* **Problem to work on**: Retype, word for word, every line from the one holding "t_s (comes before" through the one holding "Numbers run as" in the entries below, both included, and only those lines.

Extracted data entries:
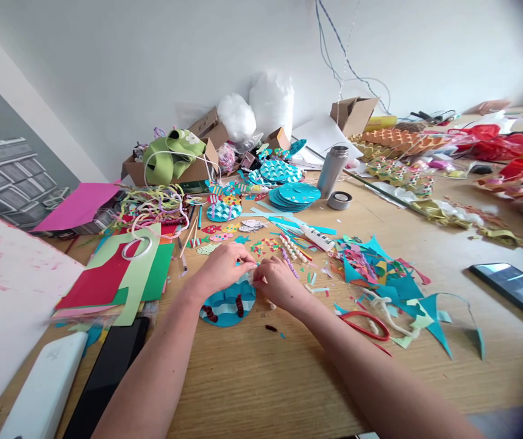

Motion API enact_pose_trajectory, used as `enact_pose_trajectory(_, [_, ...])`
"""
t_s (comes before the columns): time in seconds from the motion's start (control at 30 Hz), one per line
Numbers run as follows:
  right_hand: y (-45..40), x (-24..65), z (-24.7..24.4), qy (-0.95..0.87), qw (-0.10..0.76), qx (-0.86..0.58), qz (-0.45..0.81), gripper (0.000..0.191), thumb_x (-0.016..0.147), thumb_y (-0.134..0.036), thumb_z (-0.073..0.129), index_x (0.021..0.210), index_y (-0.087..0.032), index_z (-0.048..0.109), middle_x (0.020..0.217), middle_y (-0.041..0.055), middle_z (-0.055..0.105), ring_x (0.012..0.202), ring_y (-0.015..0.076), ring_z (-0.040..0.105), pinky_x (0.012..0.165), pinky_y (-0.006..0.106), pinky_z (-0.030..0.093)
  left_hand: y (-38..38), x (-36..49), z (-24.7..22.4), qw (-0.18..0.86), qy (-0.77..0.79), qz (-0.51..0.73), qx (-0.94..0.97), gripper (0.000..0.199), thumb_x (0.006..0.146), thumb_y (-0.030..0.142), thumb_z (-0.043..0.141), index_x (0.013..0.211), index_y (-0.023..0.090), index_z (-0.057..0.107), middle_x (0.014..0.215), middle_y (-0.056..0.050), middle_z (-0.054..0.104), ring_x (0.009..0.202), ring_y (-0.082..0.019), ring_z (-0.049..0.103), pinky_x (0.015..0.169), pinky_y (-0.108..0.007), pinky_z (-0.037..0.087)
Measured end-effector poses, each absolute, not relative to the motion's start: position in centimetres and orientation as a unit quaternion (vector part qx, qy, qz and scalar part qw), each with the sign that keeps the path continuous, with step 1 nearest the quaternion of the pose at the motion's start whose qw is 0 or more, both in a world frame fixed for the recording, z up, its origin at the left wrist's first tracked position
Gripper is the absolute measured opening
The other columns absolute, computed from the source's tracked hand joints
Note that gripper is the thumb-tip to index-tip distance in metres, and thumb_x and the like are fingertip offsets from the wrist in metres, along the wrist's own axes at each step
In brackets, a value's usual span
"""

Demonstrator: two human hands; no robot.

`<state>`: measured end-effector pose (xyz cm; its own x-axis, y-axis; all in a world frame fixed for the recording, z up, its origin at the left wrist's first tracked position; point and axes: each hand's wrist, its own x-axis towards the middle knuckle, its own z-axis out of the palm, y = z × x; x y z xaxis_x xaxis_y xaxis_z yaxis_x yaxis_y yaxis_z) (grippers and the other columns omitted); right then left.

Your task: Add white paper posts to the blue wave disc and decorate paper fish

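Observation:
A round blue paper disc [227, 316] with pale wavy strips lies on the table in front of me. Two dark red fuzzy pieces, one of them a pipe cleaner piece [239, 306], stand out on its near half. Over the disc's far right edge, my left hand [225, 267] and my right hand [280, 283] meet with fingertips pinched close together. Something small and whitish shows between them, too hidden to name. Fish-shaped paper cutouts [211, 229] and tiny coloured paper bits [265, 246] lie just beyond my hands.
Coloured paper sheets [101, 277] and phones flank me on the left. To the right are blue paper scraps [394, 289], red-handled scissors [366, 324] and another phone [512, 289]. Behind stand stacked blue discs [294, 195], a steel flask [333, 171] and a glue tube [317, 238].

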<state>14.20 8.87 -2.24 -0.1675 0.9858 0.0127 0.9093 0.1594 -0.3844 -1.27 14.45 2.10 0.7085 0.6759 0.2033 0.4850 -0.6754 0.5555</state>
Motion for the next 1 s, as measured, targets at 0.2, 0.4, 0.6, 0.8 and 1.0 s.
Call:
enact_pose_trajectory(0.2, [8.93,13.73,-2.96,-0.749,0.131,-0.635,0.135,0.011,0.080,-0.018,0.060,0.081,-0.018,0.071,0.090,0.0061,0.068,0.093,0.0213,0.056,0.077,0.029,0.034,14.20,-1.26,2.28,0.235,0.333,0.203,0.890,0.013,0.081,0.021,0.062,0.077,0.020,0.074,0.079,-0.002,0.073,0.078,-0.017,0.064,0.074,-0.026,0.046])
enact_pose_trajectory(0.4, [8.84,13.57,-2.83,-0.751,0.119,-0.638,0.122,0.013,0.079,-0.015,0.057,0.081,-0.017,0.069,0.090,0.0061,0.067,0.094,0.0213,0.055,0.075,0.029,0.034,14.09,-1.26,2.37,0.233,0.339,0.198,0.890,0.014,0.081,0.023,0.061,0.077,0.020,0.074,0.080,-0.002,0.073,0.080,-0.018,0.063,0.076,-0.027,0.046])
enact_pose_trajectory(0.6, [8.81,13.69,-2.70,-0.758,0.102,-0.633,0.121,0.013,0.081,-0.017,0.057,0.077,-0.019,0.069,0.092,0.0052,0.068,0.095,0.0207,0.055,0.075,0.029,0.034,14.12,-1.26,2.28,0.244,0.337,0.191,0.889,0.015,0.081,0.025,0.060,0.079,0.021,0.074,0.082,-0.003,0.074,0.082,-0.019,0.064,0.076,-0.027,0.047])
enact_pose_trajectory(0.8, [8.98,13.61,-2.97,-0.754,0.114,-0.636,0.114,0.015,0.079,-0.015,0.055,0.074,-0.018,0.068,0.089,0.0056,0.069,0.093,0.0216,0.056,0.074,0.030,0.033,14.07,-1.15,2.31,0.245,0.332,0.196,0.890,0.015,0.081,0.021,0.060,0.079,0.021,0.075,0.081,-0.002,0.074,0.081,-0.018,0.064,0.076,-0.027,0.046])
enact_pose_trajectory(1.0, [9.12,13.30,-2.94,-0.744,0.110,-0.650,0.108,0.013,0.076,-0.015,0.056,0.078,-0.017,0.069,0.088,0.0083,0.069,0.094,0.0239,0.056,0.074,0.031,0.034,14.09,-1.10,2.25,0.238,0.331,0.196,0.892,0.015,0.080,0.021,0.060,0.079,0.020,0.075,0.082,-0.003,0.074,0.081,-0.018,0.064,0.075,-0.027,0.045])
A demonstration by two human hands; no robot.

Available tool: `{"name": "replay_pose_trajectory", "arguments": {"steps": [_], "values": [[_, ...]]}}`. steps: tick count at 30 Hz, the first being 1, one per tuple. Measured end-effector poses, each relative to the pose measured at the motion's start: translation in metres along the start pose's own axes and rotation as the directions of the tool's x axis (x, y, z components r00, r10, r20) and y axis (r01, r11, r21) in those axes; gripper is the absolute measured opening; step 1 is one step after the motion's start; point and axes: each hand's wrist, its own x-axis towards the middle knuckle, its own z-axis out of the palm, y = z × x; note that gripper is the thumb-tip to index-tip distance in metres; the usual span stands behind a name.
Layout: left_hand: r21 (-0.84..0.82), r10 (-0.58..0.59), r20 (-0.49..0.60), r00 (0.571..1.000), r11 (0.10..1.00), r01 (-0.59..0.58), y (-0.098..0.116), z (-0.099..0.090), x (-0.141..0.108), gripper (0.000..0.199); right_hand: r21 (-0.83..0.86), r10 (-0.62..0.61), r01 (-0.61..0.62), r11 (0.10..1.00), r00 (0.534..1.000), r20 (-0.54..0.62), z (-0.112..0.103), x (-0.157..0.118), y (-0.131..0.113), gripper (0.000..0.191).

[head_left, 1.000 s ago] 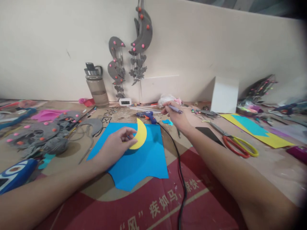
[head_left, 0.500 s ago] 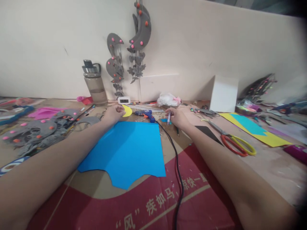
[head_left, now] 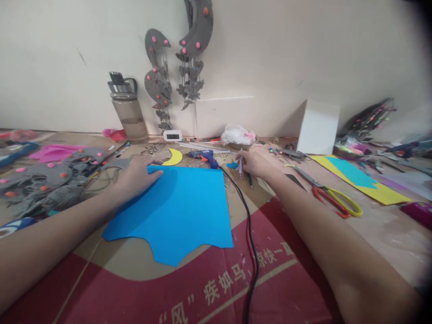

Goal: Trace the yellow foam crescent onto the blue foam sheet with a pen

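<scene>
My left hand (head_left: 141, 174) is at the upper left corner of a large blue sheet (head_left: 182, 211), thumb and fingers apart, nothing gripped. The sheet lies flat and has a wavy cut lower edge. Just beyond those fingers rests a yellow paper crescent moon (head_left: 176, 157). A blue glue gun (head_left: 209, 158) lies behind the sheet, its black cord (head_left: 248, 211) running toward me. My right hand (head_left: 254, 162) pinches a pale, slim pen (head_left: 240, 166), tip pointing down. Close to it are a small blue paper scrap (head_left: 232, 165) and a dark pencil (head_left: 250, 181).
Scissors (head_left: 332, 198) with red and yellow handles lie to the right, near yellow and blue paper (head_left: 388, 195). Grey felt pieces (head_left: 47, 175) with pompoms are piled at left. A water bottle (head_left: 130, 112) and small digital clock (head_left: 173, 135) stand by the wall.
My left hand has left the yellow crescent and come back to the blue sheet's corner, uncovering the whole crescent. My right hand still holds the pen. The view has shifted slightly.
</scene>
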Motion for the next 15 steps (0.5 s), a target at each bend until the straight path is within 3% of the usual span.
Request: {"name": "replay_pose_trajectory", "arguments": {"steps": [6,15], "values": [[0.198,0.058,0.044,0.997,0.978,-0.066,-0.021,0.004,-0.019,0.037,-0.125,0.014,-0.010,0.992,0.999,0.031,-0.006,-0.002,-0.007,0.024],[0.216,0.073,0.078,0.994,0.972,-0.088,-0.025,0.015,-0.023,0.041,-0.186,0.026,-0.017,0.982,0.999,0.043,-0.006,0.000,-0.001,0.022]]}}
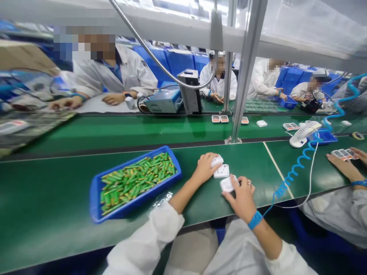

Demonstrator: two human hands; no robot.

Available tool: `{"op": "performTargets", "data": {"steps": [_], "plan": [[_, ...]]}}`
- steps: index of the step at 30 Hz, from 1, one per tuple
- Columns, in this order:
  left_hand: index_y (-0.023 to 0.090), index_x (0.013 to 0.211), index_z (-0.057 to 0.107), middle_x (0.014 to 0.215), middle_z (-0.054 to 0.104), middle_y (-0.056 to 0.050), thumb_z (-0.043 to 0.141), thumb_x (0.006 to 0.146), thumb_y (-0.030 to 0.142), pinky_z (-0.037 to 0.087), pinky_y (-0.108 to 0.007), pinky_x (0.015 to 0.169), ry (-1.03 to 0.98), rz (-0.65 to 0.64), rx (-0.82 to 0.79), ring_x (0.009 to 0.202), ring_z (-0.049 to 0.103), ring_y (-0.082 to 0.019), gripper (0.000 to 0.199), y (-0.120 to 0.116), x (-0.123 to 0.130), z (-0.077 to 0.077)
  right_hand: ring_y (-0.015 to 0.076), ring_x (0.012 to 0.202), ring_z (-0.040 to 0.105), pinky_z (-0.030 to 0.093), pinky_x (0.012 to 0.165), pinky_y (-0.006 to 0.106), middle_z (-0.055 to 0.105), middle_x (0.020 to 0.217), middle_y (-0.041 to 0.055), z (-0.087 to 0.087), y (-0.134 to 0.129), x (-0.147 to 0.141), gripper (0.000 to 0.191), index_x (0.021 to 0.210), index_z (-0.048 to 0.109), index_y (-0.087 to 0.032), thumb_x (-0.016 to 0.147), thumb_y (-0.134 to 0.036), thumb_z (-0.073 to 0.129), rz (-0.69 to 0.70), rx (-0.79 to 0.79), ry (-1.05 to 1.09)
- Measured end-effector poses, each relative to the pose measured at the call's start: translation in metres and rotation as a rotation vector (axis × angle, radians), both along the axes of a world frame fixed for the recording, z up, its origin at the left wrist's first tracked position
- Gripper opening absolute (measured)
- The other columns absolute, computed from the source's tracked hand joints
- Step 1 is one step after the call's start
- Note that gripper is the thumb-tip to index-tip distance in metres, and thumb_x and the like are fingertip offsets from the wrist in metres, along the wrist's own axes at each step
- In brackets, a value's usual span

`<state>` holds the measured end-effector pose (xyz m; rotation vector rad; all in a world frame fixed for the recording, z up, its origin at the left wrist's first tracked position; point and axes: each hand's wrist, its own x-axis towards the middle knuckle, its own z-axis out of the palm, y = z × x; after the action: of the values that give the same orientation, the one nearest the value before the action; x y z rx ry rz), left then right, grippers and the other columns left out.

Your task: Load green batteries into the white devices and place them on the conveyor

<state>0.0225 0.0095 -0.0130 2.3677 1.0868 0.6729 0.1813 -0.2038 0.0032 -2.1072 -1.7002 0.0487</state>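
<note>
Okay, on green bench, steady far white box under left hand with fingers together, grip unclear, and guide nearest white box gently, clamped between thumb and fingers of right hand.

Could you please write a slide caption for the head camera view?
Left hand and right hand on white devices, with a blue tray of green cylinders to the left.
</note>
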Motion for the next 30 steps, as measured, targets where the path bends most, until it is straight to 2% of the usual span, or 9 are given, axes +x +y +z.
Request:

* **Written answer**:
t_s (comes before the columns): time in seconds from the motion's start (control at 30 Hz), one per line
Numbers run as follows:

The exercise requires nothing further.